● **Assignment**:
Transcribe exactly everything in the data below from the line containing "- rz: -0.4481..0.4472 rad" down to the line containing "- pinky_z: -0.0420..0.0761", both lines included and nothing further.

● **Source data**:

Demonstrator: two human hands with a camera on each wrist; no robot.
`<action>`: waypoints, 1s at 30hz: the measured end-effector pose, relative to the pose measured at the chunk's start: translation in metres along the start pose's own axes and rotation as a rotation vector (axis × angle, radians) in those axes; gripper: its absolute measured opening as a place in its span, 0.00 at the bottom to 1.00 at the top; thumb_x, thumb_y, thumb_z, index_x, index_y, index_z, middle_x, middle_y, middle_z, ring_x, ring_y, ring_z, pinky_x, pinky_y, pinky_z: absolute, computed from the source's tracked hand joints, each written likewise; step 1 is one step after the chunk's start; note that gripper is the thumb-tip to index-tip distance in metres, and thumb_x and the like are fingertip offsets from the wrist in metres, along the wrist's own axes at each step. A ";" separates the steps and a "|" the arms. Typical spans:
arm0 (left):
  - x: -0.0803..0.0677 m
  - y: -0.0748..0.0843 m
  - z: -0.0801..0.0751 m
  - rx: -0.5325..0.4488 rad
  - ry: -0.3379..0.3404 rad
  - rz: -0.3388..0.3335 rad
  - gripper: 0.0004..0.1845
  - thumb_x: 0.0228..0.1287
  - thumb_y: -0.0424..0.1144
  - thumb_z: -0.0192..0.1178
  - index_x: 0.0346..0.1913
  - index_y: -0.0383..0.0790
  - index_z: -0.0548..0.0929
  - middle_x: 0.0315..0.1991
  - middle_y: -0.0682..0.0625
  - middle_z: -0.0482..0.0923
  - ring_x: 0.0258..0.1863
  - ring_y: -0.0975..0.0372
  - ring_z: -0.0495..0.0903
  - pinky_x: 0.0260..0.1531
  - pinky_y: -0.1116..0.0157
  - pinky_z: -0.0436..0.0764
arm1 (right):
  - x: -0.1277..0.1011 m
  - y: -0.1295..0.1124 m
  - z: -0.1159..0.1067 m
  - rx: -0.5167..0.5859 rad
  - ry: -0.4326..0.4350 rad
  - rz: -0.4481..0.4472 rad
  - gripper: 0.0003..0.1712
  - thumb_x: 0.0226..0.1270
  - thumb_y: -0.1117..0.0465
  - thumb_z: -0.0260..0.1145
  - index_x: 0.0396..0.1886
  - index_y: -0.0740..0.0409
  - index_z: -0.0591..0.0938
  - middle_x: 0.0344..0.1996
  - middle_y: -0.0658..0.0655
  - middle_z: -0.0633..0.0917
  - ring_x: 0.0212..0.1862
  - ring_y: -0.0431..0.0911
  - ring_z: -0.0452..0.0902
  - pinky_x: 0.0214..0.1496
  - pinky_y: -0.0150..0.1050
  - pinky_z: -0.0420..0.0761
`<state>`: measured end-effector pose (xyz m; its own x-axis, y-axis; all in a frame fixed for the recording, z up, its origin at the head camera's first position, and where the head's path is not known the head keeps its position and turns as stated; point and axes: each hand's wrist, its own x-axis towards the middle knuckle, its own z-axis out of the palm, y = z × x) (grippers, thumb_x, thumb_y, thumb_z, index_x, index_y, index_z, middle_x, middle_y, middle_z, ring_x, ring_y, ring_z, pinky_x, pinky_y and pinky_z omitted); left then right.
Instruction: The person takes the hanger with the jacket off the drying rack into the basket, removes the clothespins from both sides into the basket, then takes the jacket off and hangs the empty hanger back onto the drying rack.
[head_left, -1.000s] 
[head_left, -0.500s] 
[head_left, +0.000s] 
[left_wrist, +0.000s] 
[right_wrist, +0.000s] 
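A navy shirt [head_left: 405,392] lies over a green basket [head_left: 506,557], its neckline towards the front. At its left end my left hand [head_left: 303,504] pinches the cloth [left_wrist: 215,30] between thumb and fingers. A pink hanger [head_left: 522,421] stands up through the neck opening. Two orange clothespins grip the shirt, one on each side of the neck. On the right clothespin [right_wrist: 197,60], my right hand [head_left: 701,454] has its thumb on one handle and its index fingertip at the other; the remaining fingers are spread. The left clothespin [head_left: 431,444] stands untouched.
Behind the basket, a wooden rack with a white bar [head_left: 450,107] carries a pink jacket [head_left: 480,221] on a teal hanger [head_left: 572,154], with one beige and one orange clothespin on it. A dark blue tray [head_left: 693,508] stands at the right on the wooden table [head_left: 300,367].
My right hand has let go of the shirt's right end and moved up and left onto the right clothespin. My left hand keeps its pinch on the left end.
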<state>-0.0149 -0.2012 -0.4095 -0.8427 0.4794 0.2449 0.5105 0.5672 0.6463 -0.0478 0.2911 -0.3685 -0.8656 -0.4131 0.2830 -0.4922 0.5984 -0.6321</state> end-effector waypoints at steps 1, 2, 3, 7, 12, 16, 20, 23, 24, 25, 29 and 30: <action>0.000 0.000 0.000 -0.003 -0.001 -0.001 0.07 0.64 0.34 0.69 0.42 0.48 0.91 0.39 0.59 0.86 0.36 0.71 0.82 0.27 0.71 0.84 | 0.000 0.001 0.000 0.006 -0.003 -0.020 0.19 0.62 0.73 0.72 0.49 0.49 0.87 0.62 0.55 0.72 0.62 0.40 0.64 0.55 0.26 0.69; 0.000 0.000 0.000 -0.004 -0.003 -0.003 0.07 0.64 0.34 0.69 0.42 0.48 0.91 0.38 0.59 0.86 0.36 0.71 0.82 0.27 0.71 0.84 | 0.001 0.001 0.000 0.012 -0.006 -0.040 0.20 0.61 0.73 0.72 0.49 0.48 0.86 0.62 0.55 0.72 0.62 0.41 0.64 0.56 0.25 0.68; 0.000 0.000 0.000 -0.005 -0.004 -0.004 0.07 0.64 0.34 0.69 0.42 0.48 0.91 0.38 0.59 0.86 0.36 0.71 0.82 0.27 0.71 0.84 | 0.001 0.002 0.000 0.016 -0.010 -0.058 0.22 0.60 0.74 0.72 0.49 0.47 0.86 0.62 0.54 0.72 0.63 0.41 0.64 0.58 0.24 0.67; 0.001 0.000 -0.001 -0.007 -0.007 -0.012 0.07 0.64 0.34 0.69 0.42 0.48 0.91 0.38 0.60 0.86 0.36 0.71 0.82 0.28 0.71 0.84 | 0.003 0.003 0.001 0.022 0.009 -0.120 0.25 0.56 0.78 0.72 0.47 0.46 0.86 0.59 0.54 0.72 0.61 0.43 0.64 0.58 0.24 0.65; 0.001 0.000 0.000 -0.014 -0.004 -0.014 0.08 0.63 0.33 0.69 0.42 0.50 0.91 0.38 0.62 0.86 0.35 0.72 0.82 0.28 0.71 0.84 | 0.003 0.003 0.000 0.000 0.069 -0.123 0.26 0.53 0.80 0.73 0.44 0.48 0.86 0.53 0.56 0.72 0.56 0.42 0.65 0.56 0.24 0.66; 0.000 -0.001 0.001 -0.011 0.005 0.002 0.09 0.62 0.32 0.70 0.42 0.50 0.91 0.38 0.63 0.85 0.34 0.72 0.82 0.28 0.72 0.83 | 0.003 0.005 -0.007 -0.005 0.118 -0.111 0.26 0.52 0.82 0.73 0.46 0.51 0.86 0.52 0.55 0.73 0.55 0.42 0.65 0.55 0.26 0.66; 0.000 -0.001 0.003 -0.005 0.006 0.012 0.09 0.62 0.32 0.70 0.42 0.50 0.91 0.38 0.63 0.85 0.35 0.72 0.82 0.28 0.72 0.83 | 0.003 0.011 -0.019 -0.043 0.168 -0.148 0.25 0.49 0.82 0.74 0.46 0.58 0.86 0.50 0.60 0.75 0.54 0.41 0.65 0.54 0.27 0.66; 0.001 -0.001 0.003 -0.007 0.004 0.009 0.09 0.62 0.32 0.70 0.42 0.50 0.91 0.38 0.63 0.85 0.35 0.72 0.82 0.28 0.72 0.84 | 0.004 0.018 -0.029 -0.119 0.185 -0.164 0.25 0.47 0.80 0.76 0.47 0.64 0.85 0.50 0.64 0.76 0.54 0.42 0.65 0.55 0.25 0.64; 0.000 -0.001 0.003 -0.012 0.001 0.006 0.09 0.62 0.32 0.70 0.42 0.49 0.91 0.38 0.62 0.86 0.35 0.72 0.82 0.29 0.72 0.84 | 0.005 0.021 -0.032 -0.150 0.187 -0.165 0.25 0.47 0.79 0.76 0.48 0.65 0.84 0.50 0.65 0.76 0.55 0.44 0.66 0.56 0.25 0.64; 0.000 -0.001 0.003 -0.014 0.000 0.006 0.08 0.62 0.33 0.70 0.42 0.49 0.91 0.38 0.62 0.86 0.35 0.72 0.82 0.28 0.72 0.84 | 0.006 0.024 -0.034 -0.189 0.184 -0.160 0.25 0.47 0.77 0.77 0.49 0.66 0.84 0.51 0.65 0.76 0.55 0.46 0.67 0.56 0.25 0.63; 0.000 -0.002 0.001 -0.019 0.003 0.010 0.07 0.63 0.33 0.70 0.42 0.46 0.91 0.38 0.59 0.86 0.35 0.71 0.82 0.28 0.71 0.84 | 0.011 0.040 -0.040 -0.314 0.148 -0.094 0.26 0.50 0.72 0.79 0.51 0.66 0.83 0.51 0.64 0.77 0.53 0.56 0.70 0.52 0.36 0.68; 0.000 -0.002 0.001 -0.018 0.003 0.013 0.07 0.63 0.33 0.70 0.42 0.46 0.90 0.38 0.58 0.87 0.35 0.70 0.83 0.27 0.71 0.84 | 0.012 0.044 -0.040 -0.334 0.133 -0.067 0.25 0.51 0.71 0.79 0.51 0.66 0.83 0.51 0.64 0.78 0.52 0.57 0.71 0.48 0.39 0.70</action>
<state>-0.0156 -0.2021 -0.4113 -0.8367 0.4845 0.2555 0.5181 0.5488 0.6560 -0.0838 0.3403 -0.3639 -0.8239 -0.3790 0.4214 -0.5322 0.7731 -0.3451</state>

● **Output of the task**:
  - rz: -0.4481..0.4472 rad
  - gripper: 0.0003..0.1712
  - thumb_x: 0.0226..0.1270
  - thumb_y: -0.1117..0.0465
  - thumb_z: -0.0260..0.1145
  - index_x: 0.0396..0.1886
  - index_y: -0.0740..0.0409
  - index_z: -0.0591..0.0938
  - middle_x: 0.0344..0.1996
  - middle_y: -0.0658..0.0655
  - middle_z: -0.0633..0.0917
  - ring_x: 0.0212..0.1862
  - ring_y: -0.0431..0.0911
  - ring_z: -0.0452..0.0902
  - pinky_x: 0.0214..0.1496
  - pinky_y: -0.0150..0.1050
  - pinky_z: -0.0420..0.0761

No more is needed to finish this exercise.